▶ [Data records]:
++++++

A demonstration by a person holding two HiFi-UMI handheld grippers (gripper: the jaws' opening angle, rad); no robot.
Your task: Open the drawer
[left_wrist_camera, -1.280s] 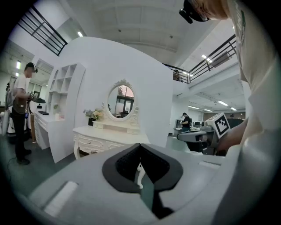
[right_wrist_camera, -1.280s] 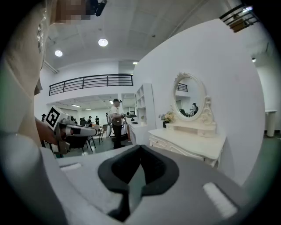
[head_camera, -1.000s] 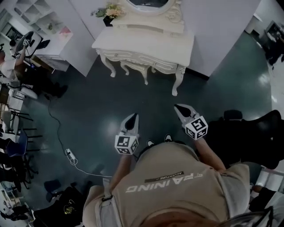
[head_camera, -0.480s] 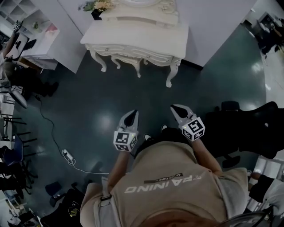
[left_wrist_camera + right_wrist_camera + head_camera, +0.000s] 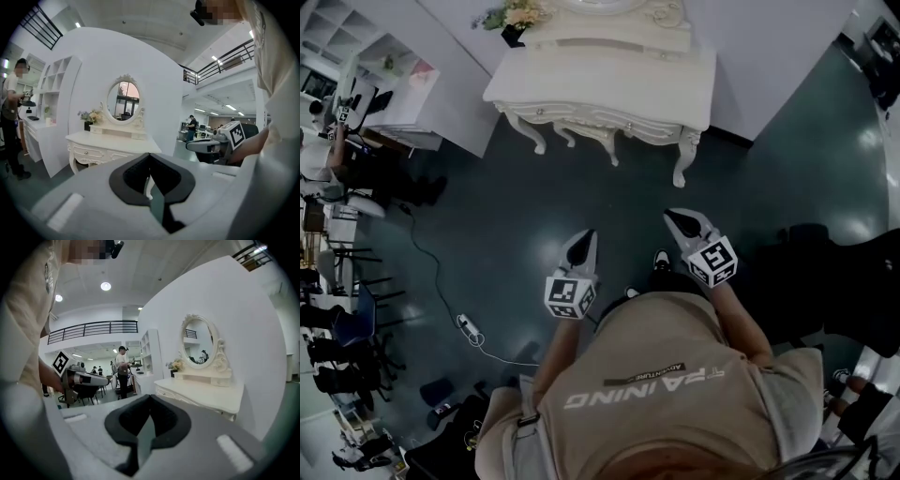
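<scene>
A white carved dressing table [image 5: 609, 70] stands at the top of the head view, its drawer fronts [image 5: 600, 122] with small knobs closed. Both grippers hover over the dark floor, well short of it. My left gripper [image 5: 583, 242] is shut and empty; my right gripper [image 5: 678, 221] is shut and empty too. In the left gripper view the closed jaw tips [image 5: 150, 157] point at the table [image 5: 108, 143], with a drawer knob [image 5: 86, 153] visible. The right gripper view shows its jaw tips [image 5: 150, 399] together and the table [image 5: 201, 392] ahead to the right.
An oval mirror [image 5: 123, 101] and a flower vase [image 5: 514, 23] sit on the table. A white shelf unit [image 5: 384, 66] with a person beside it is at the left. A power strip and cable [image 5: 469, 328] lie on the floor; black chairs [image 5: 844, 281] stand at the right.
Both grippers have advanced a little across the floor toward the dressing table, still shut and side by side. The head view has shifted with the person's steps.
</scene>
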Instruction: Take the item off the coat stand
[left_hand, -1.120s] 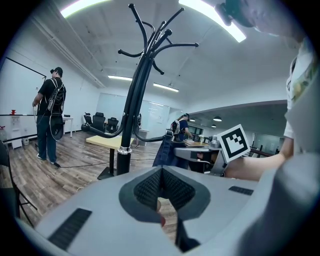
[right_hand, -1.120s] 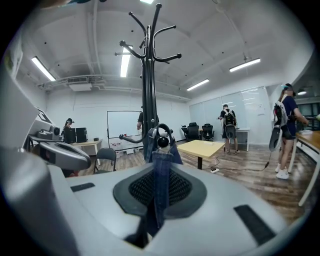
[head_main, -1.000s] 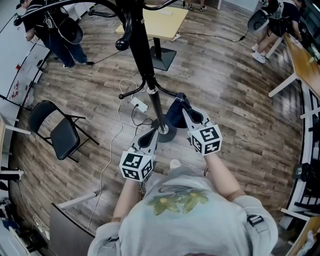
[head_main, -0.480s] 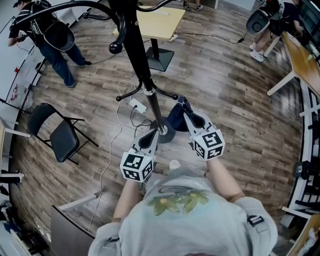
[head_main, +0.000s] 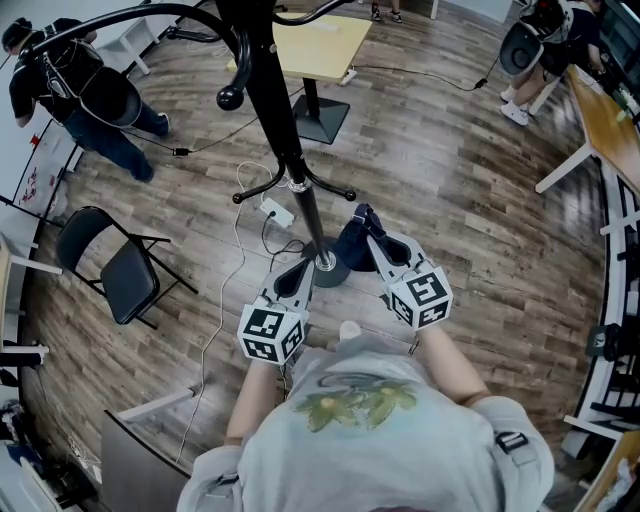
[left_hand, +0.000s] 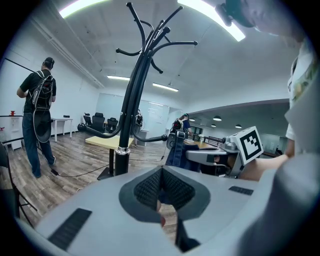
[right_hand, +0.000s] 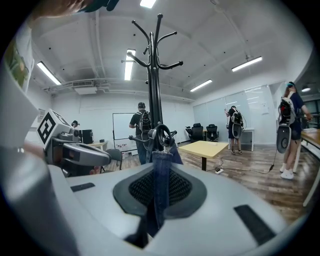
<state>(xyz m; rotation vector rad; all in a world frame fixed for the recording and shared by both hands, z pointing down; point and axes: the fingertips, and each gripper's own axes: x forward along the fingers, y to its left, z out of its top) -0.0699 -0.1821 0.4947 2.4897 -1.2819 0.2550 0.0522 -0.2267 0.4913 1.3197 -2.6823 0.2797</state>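
The blue denim item (right_hand: 161, 172) is off the black coat stand (head_main: 296, 170), low beside its base, strap upright and pinched in my right claw (head_main: 370, 235), body drooping.

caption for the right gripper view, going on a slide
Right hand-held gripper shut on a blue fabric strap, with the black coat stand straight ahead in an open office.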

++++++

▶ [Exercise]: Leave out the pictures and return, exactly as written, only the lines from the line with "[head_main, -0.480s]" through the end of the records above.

▶ [Response to the exercise]:
[head_main, -0.480s] 
[head_main, +0.000s] 
[left_hand, +0.000s] 
[right_hand, +0.000s] 
<state>(xyz m; rotation vector rad; all in a world frame fixed for the recording and shared by both hands, z pointing down; point and axes: the fingertips, and each gripper's own axes: x forward along the fingers, y to its left, z out of its top) -0.0699 -0.1821 0.4947 2.4897 -1.2819 0.2550 0.0522 -0.2267 0.4913 1.3197 -2.6823 0.2797</state>
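The blue denim item (right_hand: 161, 172) is off the black coat stand (head_main: 296, 170), low beside its base, strap upright and pinched in my right claw (head_main: 370, 235), body drooping.

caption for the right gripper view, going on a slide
Right hand-held gripper shut on a blue fabric strap, with the black coat stand straight ahead in an open office.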

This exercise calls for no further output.